It looks this way because on the devices the browser app does not start from the pre-launch process but is instead started from scratch.

Flags: needinfo?(gsvelto)

Ben Kelly [:bkelly, not reviewing]

Assignee

Comment 32

•

11 years ago

Regarding the listeners in comment 29, does that mean this is an instance of bug 915220 which appeared to have been caused/related to bug 900221?

Fernando Jiménez Moreno [:ferjm]

Comment 33

•

11 years ago

IMHO this should not be a blocker anymore since it only affects the tests.

(In reply to Ben Kelly [:bkelly] (PTO, Back on Tuesday Oct 29) from comment #32)
> Regarding the listeners in comment 29, does that mean this is an instance of
> bug 915220 which appeared to have been caused/related to bug 900221?

Might be. We'll need to check what's going on with b2gperf.

blocking-b2g: koi+ → koi?

Summary: b2g browser launch times worsen over time → b2g browser launch times worsen over time when running b2gperf tests

Ben Kelly [:bkelly, not reviewing]

Assignee

Comment 34

•

11 years ago

(In reply to Gabriele Svelto [:gsvelto] from comment #27)
> The 10th run appears longer than the first though the profile is a bit murky
> but the 20th and 30th run are identical to the first. I've actually tried
> this a few times and I always end up with the same result so I get the
> feeling that the slow-down might be caused by the test-harness.

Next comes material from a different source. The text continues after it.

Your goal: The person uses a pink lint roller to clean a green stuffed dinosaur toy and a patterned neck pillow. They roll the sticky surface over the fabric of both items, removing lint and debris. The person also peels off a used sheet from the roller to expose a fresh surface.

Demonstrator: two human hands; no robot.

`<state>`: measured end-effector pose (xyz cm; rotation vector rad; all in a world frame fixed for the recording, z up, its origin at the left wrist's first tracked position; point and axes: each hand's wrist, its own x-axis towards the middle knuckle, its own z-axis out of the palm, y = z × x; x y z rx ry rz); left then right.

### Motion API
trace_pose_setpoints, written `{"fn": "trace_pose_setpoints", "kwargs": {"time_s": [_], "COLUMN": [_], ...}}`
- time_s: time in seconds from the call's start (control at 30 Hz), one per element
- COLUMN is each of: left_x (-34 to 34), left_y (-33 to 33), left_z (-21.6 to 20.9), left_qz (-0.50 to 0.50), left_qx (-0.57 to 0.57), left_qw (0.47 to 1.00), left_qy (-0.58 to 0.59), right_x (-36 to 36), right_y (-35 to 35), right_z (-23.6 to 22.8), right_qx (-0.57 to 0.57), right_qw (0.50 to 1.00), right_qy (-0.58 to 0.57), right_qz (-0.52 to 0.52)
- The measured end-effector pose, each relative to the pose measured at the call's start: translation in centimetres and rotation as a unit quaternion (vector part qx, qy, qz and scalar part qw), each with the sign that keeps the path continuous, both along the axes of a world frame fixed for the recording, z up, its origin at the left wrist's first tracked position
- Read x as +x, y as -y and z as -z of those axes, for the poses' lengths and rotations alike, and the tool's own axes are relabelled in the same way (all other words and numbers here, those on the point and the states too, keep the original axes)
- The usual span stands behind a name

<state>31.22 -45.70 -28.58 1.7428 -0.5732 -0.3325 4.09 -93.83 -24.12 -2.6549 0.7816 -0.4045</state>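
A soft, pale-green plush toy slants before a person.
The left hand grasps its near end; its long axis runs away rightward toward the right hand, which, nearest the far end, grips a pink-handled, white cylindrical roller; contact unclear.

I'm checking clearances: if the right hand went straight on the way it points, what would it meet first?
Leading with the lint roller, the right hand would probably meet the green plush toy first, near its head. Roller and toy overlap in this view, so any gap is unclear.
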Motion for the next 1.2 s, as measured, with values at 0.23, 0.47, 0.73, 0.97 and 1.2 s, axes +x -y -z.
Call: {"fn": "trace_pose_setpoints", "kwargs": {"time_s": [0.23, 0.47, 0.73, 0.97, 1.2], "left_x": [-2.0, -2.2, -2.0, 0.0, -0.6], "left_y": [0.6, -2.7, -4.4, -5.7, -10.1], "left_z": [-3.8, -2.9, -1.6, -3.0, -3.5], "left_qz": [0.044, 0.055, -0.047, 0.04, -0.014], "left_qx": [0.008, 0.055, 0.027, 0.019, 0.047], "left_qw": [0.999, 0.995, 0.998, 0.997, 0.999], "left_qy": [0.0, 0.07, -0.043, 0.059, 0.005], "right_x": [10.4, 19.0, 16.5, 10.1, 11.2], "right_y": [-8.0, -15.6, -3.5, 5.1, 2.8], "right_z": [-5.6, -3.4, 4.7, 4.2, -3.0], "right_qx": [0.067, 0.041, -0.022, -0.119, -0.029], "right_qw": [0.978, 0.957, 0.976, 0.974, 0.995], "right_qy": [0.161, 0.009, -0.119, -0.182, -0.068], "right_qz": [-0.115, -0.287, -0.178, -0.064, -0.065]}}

Gabriele, did you maintain the timing during the test or did you pause things to take measurements?

The profiles I did in comment 15 were with b2gperf running at its normal timing.

Flags: needinfo?(gsvelto)

Ben Kelly [:bkelly, not reviewing]

Assignee

Comment 35

•

11 years ago

Fernando, do you have a plausible explanation of why b2gperf would run without causing this issue prior to your commit, but start causing the problem after your commit?  I'm trying to understand how we can say its a test harness issue when the test harness didn't change.

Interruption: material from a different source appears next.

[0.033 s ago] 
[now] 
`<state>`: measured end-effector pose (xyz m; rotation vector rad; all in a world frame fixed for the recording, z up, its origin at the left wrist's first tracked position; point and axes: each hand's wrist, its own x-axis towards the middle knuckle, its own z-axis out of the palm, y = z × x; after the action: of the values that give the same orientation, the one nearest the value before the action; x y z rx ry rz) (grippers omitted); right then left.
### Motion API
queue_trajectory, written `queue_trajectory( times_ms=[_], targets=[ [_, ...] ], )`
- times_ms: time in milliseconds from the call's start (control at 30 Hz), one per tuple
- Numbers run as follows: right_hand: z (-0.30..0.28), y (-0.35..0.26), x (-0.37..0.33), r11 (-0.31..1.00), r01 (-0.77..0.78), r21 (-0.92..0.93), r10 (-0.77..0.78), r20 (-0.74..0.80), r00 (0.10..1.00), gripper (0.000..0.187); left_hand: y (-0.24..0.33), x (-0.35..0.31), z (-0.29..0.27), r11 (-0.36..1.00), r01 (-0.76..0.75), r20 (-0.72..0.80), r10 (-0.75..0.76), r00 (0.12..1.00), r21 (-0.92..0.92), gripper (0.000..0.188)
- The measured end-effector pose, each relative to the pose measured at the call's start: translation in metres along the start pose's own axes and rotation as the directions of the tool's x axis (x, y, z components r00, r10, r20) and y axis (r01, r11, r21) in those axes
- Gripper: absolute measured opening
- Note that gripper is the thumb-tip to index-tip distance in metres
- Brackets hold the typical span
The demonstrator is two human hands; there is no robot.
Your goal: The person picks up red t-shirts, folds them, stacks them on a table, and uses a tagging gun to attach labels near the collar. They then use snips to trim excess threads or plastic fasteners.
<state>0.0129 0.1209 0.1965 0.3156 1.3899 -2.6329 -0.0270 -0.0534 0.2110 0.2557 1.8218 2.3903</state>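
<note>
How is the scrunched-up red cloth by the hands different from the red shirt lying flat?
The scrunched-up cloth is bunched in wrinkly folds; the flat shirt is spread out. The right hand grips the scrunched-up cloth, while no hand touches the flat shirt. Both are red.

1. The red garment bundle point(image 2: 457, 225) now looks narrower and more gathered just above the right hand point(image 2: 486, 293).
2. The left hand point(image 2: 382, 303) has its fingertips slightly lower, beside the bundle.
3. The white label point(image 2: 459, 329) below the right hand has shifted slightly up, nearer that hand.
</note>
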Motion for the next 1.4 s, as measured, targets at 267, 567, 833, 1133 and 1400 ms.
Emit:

Flags: needinfo?(ferjmoreno)

Gabriele Svelto [:gsvelto]

Comment 36

•

11 years ago

(In reply to Ben Kelly [:bkelly] from comment #34)
> Gabriele, did you maintain the timing during the test or did you pause
> things to take measurements?

I'm not sure I understand your question but I'll describe what I did. For each run I would wait for the phone to quiet down (~10s) then open the browser, wait a few seconds, take the profile, then kill the browser and start again. I did multiple tries of 30 runs each, rebooting the phone in-between. Once I tried 60 runs but the results did not change either.

Flags: needinfo?(gsvelto)

Andrew Overholt [:overholt]

Comment 37

•

11 years ago

(In reply to Fernando Jiménez Moreno [:ferjm] (FxAccounts Work Week until Friday) from comment #33)
> IMHO this should not be a blocker anymore since it only affects the tests.

Okay.  Feel free to re-nom if you disagree.

blocking-b2g: koi? → ---

Mike Lee [:mlee]

Updated

•

11 years ago

Priority: P1 → --

Whiteboard: [c=progress p= s= u=1.2] → [c=progress p= s= u=]

Target Milestone: 1.2 C3(Oct25) → ---

Ben Kelly [:bkelly, not reviewing]

Assignee

Comment 38

•

11 years ago

With Fernando's help I think I understand whats happening here now.

It appears that b2gperf calls mozApps.mgmt.getAll() every time it launches an app.  This creates a new WebappsApplication object for each install apps which in turn registers a bunch of listeners as a DOMRequestHelper.

Previously these listeners were getting GC'd as weak references.

As of bug 915598 the listeners stopped getting GC'd because the each listener object was registered as an Observer using a strong reference.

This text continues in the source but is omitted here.